Thread

  1. Re: hashjoins vs. Bloom filters (yet again)

    Andrew Dunstan <andrew@dunslane.net> — 2026-05-30T17:12:39Z

    On 2026-05-29 Fr 8:55 PM, Tomas Vondra wrote:
    > Hi,
    >
    > A random discussion at pgconf.dev made me revisit one of my ancient
    > patches, attempting to use Bloom filters to hash joins. I did work on
    > that twice in the past - first in 2015/6 [1], then in 2018 [2]. So let
    > me briefly revisit that, before I get to the new patch.
    >
    >
    > old patches
    > -----------
    >
    > Those old patches tried to do a fairly small thing during a hash join,
    > and that's building a Bloom filter on the inner relation (the one that
    > gets hashed), and then use that filter before probing the hash table.
    >
    > The benefits come from Bloom filters being (fairly) cheap, and a
    > negative answer (hash is not in the filter) may allows us to skip a much
    > more expensive operation.
    >
    > The old threads patches focused especially at two hash join cases:
    >
    > (a) A very selective join, i.e. a significant fraction of outer tuples
    > does not have a match in the hash table.
    >
    > (b) A selective hash join forced to do batching because the hash table
    > is too large, and thus forced to spill outer tuples to temporary files.
    >
    > For (a), the benefit comes from Bloom filters being much cheaper to
    > probe than a hash table. The exact cost depends on the implementation,
    > sizes, etc. We're in the ballpark of 50 vs. 500 cycles, maybe. But if
    > the filter discards 90% of tuples, it can be a big win.
    >
    > For (b), the filter (for all the batches at once) allows us to discard
    > some of the outer tuples without writing them to temporary files. Which
    > is way more expensive than probing a hash table.
    >
    > The patches got stuck mostly because deciding if it makes sense to
    > build/use the Bloom filter is somewhat hard. For cases where 100% of the
    > tuples have a match it's pointless - it's just pure cost, no benefit.
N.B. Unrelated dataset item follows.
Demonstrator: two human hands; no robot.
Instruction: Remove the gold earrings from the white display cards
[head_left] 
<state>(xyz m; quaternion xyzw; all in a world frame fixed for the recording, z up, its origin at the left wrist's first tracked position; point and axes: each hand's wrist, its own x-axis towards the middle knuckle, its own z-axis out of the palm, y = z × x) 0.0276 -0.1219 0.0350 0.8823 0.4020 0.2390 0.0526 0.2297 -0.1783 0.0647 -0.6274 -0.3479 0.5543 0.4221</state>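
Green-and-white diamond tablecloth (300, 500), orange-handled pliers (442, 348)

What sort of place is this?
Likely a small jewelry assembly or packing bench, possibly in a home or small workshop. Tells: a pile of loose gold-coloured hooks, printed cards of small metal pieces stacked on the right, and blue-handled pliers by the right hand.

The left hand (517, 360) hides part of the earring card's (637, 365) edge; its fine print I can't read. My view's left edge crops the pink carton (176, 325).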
    > The regressions are relatively small, though (<10%).
    >
    > For (b) it's much less sensitive to this kind of issues, of course. The
    > cost of writing outer tuples to temporary files is much higher than
    > building/probing a Bloom filter.
    >
    > Clearly, a filter that discards 99% of tuples is great. And a filter
    > that keeps 99% of tuples is not great. But where exactly are the
    > thresholds is not quite clear.
    >
    > There's also a related question of sizing the filter. Bloom filters are
    > usually sized by specifying the number of distinct values and the
    > desired false positive rate. And we could try doing that - pick a
    > standard false positive rate (e.g. the built-in bloom_filter aims for
    > 1-2%), estimate the ndistinct, and get the size of the Bloom filter.
    >
    > However, chances are the filter is too big. We can't get work_mem, the
    > join is already using that for the hash table etc. We can maybe use a
    > fraction of it, and that may not be enough to fit the "perfect" filter.
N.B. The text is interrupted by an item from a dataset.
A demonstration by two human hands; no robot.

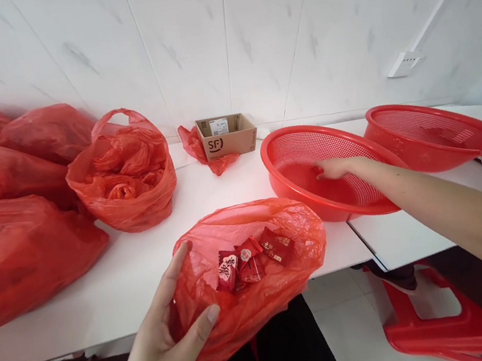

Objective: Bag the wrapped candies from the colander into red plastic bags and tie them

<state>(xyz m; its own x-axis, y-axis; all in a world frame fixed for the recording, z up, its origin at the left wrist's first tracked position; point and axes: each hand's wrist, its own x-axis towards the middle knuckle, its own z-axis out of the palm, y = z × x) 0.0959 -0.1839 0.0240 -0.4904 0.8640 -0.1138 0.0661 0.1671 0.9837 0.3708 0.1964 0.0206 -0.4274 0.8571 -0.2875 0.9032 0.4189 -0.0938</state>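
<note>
My left hand (172, 324) grips the near left side of a red plastic bag (287, 293), its thumb in front and a fingertip at the rim. The bag's mouth gapes upward at the table's front edge. Inside lie several small wrapped packets (227, 269) in red and dark red, some with printed characters. To the right, my right hand (333, 169) reaches down into a red perforated plastic basket (290, 184). Its fingers look drawn together near the basket floor; a small red bit shows at the fingertips, too unclear to name.
Full red bags (17, 255) crowd the left; an upright one (127, 205) holds crumpled red plastic. A cardboard box (230, 142) stands by the wall. Another red basket (430, 152) is at right, near a person's blurred part. A red stool (432, 330) stands below.
</note>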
    > We could bail out and not use any Bloom filter at all, but that seems a
    > bit silly. Maybe we can't fit the 2% filter, but 5% of 10% would be OK?
    >
    > Surely if the join selectivity is 1% (i.e. it discards 99% tuples), then
    > using a "worse" Bloom filter with 10% false positives would be a win?
    > It'd still discard ~89% of tuples.
    >
    > Yet another angle leading to this kind of questions is inaccurate
    > ndistinct estimates (and we all know those estimates can be quite
    > unreliable). Let's say we size the filter for 1M distinct values (and it
    > just about fits into the memory budget), but then during execution we
    > find there are 2M distinct values. Well, now we may have ~10% false
    > positive rate. Or maybe we got 5M, and it's 30%. Or 10M / 50%.
    >
    > At some point the filter stops being worth it, and we should either not
    > build it, or we should stop probing it. But when is that?
    >
    > I think we'd need some sort of cost model to make judgments about this.
    >
    > Anyway, this was just me summarizing the old threads, and what I think
    > got them stuck. Most of these questions are still open, although I think
    > we may be able to solve them better than we could ~10 years ago. We have
    > extended stats, we know about FK constraints during planning, ...
    >
    >
    > new patch
    > ---------
    >
    > Now let's talk about the new experimental/PoC patch that came from the
    > pgconf.dev discussions. It doesn't really solve the issues I just went
    > through, it's more of an attempt to take it one step further.
    >
    > One of the things mentioned in the 2018 thread was the possibility to
    > push the filter much deeper, instead of using it just in the hash join
    > node itself. It was merely discussed, but there was no code written, or
    > anything like that. But it's the thing I decided to take a stab at after
    > getting back from Vancouver.
    >
    > Consider a starjoin query
    >
    >    SELECT + FROM f JOIN d1 (f.id1 = d1.id)
    >                    JOIN d2 (f.id2 = d2.id)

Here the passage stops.